Private Reginald Tite

Private Reginald Tite

At the beginning of the First World War Reginald Tite was living with his older brother, Joseph, and the rest of his family at Church Lane, East Grinstead. Joseph joined the army soon after war was declared but Reginald remained a civilian until October 1915. Reginald, like many young men, was appalled by the German authorities decision to shoot Edith Cavell for spying. Ten days after the execution of Cavell, Tite joined the 13th Battalion of the Royal Sussex Regiment.

Tite was quickly sent to the Western Front and during the summer of 1916, Tite took part in the offensive at the Somme. By October the British Army had lost over 400,000 men in its repeated attempts to take German held trenches in the Somme sector.

Reginald Tite survived these repeated attacks on the German lines but the loss of so many of his friends caused him a great deal of mental anguish. By 21st October 1916, Tite had been in a front-line trench for 16 days. Normally, men only served for eight days in the front-line, but when men were in short-supply, soldiers had to stay for much longer.

On 21st October the men of the 13th Battalion of the Royal Sussex Regiment were told they were to launch another attack on the German trenches. When the soldiers were given their orders to leave the trench, Tite refused to go. Tite, who was 27 years of age, was arrested and charged with cowardice. He was found guilty and executed on 25th November 1916. Soon afterwards, Reginald Tite's brother, Joseph Tite, was killed at Salonika. Reginald's two cousins, who joined with him in October 1915, were also killed during the war.

Primary Sources

(1) Private Arthur Savage was interviewed about his war experiences in 1993.

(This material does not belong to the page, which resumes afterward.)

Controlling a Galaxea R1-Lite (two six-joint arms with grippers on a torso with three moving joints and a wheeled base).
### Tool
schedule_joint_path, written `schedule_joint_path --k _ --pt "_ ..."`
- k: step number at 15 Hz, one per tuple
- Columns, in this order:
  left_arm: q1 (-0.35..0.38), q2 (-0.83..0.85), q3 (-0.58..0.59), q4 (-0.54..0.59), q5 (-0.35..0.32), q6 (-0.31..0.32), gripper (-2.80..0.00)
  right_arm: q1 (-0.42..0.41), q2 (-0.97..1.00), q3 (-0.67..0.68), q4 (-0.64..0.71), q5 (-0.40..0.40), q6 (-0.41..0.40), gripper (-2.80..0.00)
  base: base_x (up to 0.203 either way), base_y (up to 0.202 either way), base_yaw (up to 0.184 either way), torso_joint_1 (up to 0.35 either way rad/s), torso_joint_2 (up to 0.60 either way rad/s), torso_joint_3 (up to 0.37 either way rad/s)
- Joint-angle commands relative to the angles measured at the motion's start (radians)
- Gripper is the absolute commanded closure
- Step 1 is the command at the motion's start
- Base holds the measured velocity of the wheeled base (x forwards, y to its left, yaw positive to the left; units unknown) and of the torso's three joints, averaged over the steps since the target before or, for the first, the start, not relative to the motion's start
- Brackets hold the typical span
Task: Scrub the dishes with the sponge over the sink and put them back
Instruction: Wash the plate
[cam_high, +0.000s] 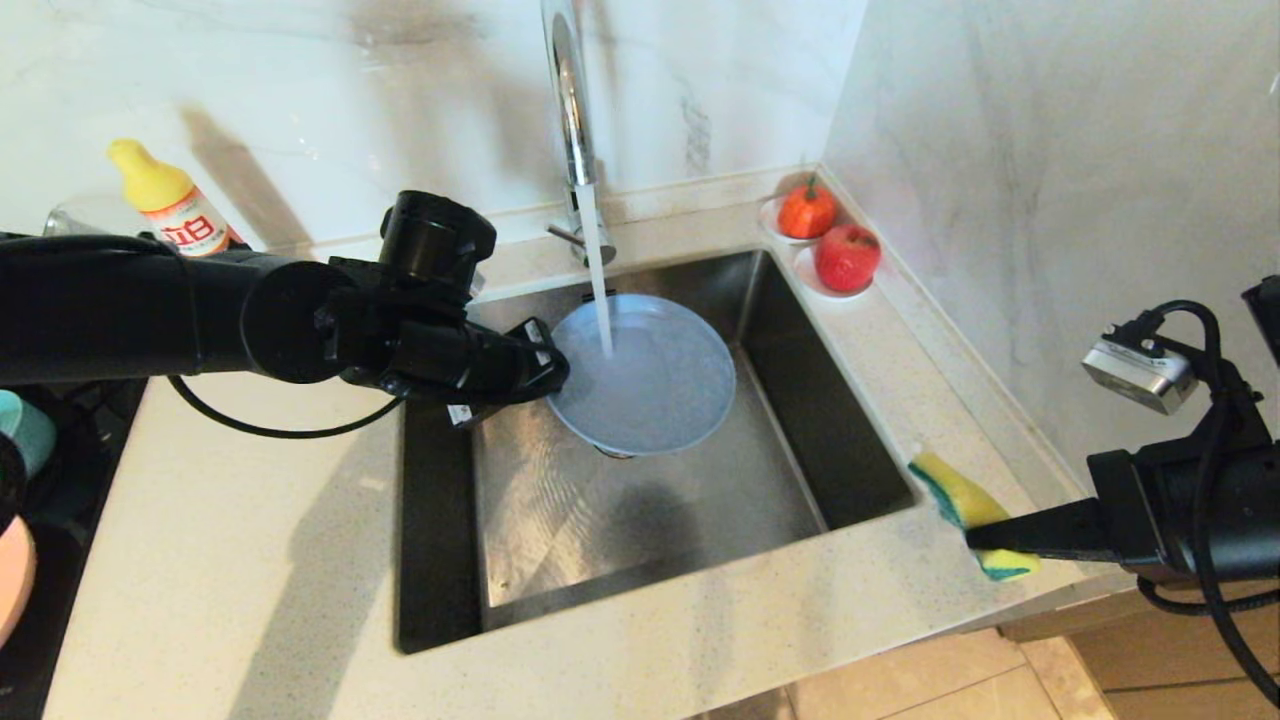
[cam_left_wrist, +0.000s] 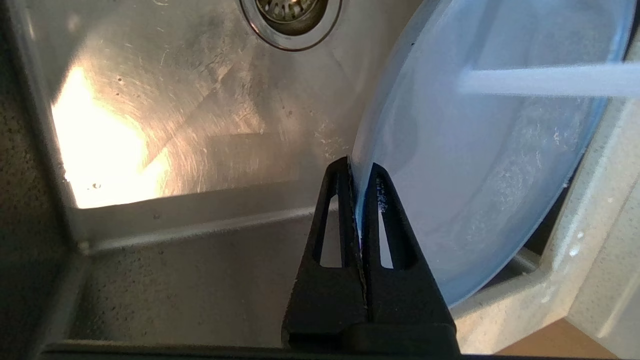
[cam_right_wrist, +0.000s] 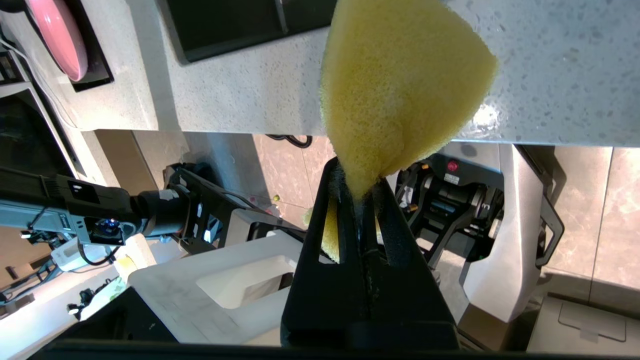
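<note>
Sink (cam_high: 560, 540) set in the pale bench (cam_high: 240, 560), faucet (cam_high: 568, 110) running onto the grey-blue plate (cam_high: 650, 375), which the left gripper (cam_high: 550, 370) pinches thin by its left rim and holds above the middle of the basin, face up and tilted, its flat running left to right. At the near right bench corner the right gripper (cam_high: 985, 540) is clamped on the yellow sponge (cam_high: 965, 505), its long axis running far-left to near-right. Risk: the wet rim, gripped at one edge only, may slip or pivot under the stream and drop into the basin.
</note>
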Motion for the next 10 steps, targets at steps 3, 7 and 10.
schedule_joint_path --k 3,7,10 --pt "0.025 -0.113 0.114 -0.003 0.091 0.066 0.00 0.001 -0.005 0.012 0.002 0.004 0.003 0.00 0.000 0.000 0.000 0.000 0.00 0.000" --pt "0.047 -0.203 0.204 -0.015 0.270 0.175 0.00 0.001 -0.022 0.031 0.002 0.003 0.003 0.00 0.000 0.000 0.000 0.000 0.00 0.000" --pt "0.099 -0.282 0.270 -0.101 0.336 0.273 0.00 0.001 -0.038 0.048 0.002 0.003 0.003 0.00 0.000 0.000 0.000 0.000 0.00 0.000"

I was ordered to go on a firing squad in 1917. The man was lead out by a military policeman and a priest. Then he was tied to this post. He only looked about twenty and wasn't very tall. An officer went up to put a blindfold over his eyes. I can hear his voice now, as clear as me and you talking in this room. He said "I need no blindfold over my eyes. Curse you and your blindfold and may the judges who will surely sentence you one day show you more mercy than you've shown me."

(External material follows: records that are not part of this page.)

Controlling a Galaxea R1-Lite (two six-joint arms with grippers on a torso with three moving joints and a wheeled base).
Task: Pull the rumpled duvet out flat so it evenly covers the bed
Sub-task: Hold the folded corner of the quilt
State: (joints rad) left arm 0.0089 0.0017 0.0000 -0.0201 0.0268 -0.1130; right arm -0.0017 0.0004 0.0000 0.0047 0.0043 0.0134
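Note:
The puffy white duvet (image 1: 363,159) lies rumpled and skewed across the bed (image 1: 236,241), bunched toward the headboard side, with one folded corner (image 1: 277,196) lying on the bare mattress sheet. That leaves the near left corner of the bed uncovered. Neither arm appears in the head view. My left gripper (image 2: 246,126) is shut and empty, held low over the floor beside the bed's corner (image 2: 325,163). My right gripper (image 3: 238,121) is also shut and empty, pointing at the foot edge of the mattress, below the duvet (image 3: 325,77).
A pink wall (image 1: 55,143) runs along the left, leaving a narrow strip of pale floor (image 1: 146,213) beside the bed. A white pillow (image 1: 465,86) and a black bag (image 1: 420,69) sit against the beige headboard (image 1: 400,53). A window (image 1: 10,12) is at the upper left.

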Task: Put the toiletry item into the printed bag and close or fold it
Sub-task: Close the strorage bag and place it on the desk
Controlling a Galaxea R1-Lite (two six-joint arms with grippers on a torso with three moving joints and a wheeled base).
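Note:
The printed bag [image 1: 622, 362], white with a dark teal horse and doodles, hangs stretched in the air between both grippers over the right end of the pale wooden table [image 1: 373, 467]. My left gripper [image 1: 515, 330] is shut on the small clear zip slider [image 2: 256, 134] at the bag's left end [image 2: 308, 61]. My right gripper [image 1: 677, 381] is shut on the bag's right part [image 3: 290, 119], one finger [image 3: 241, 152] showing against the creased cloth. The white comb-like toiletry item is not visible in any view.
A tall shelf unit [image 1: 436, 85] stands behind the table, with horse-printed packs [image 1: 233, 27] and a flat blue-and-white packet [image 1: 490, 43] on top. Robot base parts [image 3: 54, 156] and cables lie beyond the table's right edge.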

Then we had to take aim. My hands were shaking so much. So I aimed about a foot to his left. Then we fired. There were nine of us and only one shot caught him in the side. He slumped forward wounded. So I was not the only one firing wide deliberately. The captain walked up to him and put a bullet into his head. Some of the men were sick, others were crying.

Most of the poor sods were mainly convicted on the evidence of doctors. They would not accept that men could reach a point of utter exhaustion when as a result of trench warfare their nerves and brains would snap. These so-called 'doctors' would not have it that there was such an illness as shell-shock. They insisted that men were cowards and deserters.

(2) At the age of fourteen, Victor Silvester ran away from Ardingly College and joined the army. In an interview he gave just before his death in 1978, he described how he was ordered to execute a man for desertion.

We marched to the quarry outside Staples at dawn. The victim was brought out from a shed and led struggling to a chair to which he was then bound and a white handkerchief placed over his heart as our target area. He was said to have fled in the face of the enemy.

Mortified by the sight of the poor wretch tugging at his bonds, twelve of us, on the order raised our rifles unsteadily. Some of the men, unable to face the ordeal, had got themselves drunk overnight. They could not have aimed straight if they tried, and, contrary to popular belief, all twelve rifles were loaded. The condemned man had also been plied with whisky during the night, but I remained sober through fear.

The tears were rolling down my cheeks as he went on attempting to free himself from the ropes attaching him to the chair. I aimed blindly and when the gunsmoke had cleared away we were further horrified to see that, although wounded, the intended victim was still alive. Still blindfolded, he was attempting to make a run for it still strapped to the chair. The blood was running freely from a chest wound. An officer in charge stepped forward to put the finishing touch with a revolver held to the poor man's temple. He had only once cried out and that was when he shouted the one word 'mother'. He could not have been much older than me. We were told later that he had in fact been suffering from shell-shock, a condition not recognised by the army at the time. Later I took part in four more such executions.